WORK INSTRUCTIONS | The reply must be the number of lines in the following material that include the word "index", and nothing more.

COLLECTED DATA |
>>>>
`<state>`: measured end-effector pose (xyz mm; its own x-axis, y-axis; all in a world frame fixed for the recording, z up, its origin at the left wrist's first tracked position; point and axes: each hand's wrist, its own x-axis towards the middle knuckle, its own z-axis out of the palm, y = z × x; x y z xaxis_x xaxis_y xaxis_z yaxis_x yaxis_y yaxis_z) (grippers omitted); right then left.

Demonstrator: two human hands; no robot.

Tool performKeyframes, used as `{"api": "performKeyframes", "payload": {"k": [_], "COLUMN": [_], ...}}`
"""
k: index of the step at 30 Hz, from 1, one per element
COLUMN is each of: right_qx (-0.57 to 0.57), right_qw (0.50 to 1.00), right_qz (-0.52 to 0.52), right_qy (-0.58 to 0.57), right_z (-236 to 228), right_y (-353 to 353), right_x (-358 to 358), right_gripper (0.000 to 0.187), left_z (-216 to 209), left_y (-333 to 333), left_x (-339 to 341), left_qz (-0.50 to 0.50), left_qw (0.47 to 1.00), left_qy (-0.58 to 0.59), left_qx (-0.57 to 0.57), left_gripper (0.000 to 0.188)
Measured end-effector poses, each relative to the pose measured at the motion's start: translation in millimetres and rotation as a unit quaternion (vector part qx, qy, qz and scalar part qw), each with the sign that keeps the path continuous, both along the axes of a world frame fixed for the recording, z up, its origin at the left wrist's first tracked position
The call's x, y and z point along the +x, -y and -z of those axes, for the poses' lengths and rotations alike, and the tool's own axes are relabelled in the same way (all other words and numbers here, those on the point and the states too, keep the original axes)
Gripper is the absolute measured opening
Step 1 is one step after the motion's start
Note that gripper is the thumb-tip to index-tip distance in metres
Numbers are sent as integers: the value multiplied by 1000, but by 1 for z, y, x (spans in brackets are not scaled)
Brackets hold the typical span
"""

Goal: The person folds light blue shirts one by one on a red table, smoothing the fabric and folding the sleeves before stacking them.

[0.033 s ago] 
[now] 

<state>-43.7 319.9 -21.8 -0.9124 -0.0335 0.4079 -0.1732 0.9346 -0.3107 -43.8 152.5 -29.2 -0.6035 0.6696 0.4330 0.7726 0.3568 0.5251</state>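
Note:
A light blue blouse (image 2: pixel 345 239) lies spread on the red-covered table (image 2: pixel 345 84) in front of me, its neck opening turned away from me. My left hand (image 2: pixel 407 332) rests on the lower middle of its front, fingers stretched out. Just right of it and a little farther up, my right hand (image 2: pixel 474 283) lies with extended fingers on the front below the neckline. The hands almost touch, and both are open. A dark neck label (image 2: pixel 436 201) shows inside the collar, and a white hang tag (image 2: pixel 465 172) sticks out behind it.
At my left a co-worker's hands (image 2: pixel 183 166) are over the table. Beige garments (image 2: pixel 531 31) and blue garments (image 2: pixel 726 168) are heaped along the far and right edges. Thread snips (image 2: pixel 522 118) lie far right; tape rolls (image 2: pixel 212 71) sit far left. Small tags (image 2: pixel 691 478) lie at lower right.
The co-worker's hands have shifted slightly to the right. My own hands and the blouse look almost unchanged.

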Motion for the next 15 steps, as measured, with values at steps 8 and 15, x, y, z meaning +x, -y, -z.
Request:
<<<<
RESPONSE AREA | 2